[DATASET EXTRACT Boundary: Start]
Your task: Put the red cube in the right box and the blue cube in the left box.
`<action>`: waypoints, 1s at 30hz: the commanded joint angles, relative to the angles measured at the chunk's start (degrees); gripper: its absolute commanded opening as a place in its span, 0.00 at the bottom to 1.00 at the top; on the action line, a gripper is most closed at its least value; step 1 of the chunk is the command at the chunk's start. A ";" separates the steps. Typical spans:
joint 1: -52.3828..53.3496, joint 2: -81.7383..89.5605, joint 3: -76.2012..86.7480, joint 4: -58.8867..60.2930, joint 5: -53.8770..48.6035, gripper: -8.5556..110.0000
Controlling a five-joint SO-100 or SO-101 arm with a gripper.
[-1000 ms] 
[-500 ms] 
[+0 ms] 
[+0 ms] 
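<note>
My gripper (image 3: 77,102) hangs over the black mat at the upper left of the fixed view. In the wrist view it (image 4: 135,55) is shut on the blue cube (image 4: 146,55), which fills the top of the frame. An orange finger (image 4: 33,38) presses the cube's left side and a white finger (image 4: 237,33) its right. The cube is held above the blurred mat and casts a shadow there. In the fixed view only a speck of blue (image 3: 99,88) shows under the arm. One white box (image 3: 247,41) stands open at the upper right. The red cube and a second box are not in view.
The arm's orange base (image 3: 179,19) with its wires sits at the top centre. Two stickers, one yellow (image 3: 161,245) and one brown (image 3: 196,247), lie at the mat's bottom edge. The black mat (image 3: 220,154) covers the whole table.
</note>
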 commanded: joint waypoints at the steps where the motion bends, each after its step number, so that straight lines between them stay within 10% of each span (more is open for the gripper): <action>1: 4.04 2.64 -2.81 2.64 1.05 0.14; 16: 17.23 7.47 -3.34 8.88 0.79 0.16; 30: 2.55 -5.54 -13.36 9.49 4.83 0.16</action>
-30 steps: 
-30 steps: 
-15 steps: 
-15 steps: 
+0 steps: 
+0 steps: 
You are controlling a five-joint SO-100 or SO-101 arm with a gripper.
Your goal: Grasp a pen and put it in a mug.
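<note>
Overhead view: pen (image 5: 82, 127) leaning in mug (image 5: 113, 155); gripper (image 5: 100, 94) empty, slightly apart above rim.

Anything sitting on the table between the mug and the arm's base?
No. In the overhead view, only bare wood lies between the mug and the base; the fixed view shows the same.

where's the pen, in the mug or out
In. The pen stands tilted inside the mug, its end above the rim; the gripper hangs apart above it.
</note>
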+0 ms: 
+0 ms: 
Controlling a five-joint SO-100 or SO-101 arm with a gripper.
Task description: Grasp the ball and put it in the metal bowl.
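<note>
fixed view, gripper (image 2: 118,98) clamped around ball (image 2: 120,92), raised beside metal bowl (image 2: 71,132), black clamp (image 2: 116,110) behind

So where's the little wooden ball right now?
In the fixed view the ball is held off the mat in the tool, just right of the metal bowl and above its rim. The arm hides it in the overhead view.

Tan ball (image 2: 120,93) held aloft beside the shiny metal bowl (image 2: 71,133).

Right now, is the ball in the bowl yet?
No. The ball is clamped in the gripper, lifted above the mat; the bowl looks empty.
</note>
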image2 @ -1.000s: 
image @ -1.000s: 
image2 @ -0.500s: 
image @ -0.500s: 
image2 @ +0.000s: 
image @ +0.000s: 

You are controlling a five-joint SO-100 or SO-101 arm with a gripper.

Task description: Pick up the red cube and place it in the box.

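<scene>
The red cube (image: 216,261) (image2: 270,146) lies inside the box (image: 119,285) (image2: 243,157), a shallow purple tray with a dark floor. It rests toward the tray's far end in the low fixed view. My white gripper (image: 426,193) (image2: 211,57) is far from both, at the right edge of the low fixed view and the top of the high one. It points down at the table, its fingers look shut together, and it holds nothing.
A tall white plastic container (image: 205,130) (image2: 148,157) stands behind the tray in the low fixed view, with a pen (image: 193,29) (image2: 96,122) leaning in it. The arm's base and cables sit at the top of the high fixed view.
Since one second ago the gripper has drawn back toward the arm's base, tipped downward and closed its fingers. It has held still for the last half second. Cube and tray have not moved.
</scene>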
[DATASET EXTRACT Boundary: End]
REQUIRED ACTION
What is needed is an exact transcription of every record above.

SOLUTION TO THIS TASK
Your task: Put the red cube in the right box and the blue cube in the left box.
`<action>`: waypoints, 1s at 30hz: the commanded joint angles, relative to the angles measured at the chunk's start (degrees); gripper: its absolute commanded opening as a place in its span, 0.00 at the bottom to 1.00 at the top; on the action line, a gripper is most closed at its least value; step 1 of the chunk is the command at the chunk's start. A ";" separates the steps. Typical spans:
joint 1: -52.3828..53.3496, joint 2: -81.7383..89.5605, joint 3: -76.2012..86.7480, joint 4: -58.8867..60.2930, joint 5: -53.8770..48.6035, gripper: -8.5556..110.0000
Controlling a five-joint SO-100 or SO-101 arm with a gripper.
[-1000 ms] 
[-500 ms] 
[+0 ms] 
[+0 ms] 
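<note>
My gripper (image 3: 77,102) hangs over the black mat at the upper left of the fixed view. In the wrist view it (image 4: 135,55) is shut on the blue cube (image 4: 146,55), which fills the top of the frame. An orange finger (image 4: 33,38) presses the cube's left side and a white finger (image 4: 237,33) its right. The cube is held above the blurred mat and casts a shadow there. In the fixed view only a speck of blue (image 3: 99,88) shows under the arm. One white box (image 3: 247,41) stands open at the upper right. The red cube and a second box are not in view.
The arm's orange base (image 3: 179,19) with its wires sits at the top centre. Two stickers, one yellow (image 3: 161,245) and one brown (image 3: 196,247), lie at the mat's bottom edge. The black mat (image 3: 220,154) covers the whole table.
</note>
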 commanded: joint waypoints at the steps where the motion bends, each after its step number, so that straight lines between them stay within 10% of each span (more is open for the gripper): <action>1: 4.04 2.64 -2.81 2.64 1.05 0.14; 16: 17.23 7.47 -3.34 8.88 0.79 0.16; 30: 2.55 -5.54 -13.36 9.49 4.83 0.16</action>
-30 steps: 
-30 steps: 
-15 steps: 
-15 steps: 
+0 steps: 
+0 steps: 
You are controlling a five-joint SO-100 or SO-101 arm with a gripper.
Your goal: Grasp a pen and put it in a mug.
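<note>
Overhead view: pen (image 5: 82, 127) leaning in mug (image 5: 113, 155); gripper (image 5: 100, 94) empty, slightly apart above rim.

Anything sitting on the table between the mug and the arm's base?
No. In the overhead view, only bare wood lies between the mug and the base; the fixed view shows the same.

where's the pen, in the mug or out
In. The pen stands tilted inside the mug, its end above the rim; the gripper hangs apart above it.
</note>
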+0 ms: 
+0 ms: 
Controlling a five-joint SO-100 or SO-101 arm with a gripper.
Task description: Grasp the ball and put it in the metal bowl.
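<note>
fixed view, gripper (image 2: 118,98) clamped around ball (image 2: 120,92), raised beside metal bowl (image 2: 71,132), black clamp (image 2: 116,110) behind

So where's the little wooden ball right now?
In the fixed view the ball is held off the mat in the tool, just right of the metal bowl and above its rim. The arm hides it in the overhead view.

Tan ball (image 2: 120,93) held aloft beside the shiny metal bowl (image 2: 71,133).

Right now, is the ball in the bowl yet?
No. The ball is clamped in the gripper, lifted above the mat; the bowl looks empty.
</note>
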image2 @ -1.000s: 
image @ -1.000s: 
image2 @ -0.500s: 
image @ -0.500s: 
image2 @ +0.000s: 
image @ +0.000s: 

You are controlling a five-joint SO-100 or SO-101 arm with a gripper.

Task description: Pick up the red cube and place it in the box.

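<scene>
The red cube (image: 216,261) (image2: 270,146) lies inside the box (image: 119,285) (image2: 243,157), a shallow purple tray with a dark floor. It rests toward the tray's far end in the low fixed view. My white gripper (image: 426,193) (image2: 211,57) is far from both, at the right edge of the low fixed view and the top of the high one. It points down at the table, its fingers look shut together, and it holds nothing.
A tall white plastic container (image: 205,130) (image2: 148,157) stands behind the tray in the low fixed view, with a pen (image: 193,29) (image2: 96,122) leaning in it. The arm's base and cables sit at the top of the high fixed view.
Since one second ago the gripper has drawn back toward the arm's base, tipped downward and closed its fingers. It has held still for the last half second. Cube and tray have not moved.
</scene>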

The exercise has been completed.